En la feria del libro de Guadalajara (México) se presentó el Diccionario de la Lengua Española. En medio de las declaraciones hubo una que calza en esta reflexión: “Cuando el diccionario registra una palabra insultante no insulta”. Lo dijo Pedro Álvaro de Miranda, miembro de la RAE y director de la vigésimo tercera edición de la obra. La frase sirve –inversamente al revés- en las redes sociales.
Si en el diccionario las palabras no están dichas (sino pinchadas en una vitrina) y no insultan, en las redes sociales y en la Internet la palabra puede iniciar una explosión. Sin embargo, no muchos están conscientes (o al menos así aparentan) de que una palabra o un conjunto de ellas pueden ser entendidas de acuerdo con el contexto social-político-económico de los lectores.
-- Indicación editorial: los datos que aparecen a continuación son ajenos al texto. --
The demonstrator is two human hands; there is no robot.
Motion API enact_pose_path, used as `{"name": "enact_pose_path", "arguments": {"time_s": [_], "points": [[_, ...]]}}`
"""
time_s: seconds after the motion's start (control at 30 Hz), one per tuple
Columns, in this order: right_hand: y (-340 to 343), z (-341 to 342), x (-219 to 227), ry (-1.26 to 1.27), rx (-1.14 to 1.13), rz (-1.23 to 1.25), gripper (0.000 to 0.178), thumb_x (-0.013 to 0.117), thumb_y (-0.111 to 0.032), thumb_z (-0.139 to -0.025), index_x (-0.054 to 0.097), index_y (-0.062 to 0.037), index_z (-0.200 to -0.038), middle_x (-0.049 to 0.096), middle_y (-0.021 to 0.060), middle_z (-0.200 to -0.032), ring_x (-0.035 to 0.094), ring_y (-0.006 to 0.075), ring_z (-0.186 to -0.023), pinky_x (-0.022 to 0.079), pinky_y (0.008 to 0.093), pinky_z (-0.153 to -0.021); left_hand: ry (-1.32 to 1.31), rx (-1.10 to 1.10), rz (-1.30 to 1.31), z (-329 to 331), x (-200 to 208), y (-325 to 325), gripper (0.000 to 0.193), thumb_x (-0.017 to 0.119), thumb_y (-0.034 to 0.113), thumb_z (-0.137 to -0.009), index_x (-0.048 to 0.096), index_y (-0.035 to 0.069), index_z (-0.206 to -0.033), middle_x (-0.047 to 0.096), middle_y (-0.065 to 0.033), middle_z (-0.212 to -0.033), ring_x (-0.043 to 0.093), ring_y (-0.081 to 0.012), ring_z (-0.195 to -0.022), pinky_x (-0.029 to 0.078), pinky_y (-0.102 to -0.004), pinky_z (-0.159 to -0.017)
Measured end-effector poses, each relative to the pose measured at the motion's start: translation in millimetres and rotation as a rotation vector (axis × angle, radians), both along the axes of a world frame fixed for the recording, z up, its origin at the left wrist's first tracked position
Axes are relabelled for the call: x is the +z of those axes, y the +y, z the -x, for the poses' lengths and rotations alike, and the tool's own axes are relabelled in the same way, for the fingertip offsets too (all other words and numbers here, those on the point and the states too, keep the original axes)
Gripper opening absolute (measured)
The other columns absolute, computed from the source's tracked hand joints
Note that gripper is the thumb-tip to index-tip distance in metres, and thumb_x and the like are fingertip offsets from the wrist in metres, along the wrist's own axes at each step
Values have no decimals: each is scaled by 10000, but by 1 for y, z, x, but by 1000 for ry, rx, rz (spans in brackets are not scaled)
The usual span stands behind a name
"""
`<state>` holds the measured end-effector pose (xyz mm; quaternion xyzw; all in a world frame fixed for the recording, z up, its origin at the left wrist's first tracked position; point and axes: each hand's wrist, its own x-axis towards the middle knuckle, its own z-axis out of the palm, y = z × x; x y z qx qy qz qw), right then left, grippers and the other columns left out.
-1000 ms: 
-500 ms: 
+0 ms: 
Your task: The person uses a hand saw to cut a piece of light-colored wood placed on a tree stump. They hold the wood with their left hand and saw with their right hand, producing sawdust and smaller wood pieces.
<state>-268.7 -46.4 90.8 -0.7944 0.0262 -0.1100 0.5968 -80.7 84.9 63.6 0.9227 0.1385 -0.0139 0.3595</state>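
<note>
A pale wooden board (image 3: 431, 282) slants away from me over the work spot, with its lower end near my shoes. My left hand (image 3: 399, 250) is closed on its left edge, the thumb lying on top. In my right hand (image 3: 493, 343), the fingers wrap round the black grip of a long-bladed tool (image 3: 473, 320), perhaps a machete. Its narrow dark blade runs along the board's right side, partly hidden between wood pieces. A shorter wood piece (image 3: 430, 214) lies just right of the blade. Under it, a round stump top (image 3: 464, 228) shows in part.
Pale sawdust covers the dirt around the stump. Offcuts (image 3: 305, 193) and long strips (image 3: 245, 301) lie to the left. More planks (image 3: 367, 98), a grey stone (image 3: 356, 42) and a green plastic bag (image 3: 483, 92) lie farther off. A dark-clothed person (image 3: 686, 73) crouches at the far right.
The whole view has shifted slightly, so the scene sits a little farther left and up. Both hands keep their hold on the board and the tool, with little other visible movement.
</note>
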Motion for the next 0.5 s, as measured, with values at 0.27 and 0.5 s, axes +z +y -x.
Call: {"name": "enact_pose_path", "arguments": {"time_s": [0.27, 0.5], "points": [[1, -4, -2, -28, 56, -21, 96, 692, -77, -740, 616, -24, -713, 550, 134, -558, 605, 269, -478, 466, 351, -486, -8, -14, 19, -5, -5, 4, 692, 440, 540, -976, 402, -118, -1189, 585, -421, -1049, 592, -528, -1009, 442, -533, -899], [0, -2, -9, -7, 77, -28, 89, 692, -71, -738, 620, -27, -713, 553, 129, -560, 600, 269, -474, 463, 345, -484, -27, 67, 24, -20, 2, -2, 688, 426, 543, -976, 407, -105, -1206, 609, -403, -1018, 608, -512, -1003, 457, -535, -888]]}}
En el último mes han ocurrido hechos en el país y en el mundo que han sido motivo de debate en la calle real y en la virtual. El foco de desacuerdos han sido tuis y post de Facebook de estrellas del espectáculo y, especialmente, políticos. En Ecuador una opinión de la Vicepresidenta de la Asamblea sobre Chespirito causó una fuerte reacción entre los tuiteros, al grado de llegar a los insultos desde el lado que se sintió agraviado.
En México, esta misma semana, un empleado público del Municipio de León, Guanajuato y miembro del PRI (partido gobernante) tuvo que renunciar a su cargo por un post en Facebook en contra de los normalistas de Ayotzinapa. Sí, hay una gran diferencia entre dar una opinión argumentada y una ofensa; pero se igualan en no leer los contextos ni proyectar las consecuencias.
En los medios del mundo se han discutido manuales de uso de redes sociales. Nadie ha logrado un documento óptimo, pero concuerdan en que el periodista debe ser responsable con sus opiniones y ser consecuente con los valores periodísticos. Los políticos y personajes públicos pudieran también asumir que sus palabras tienen una carga de responsabilidad aún mayor que los tuiteros que insultan.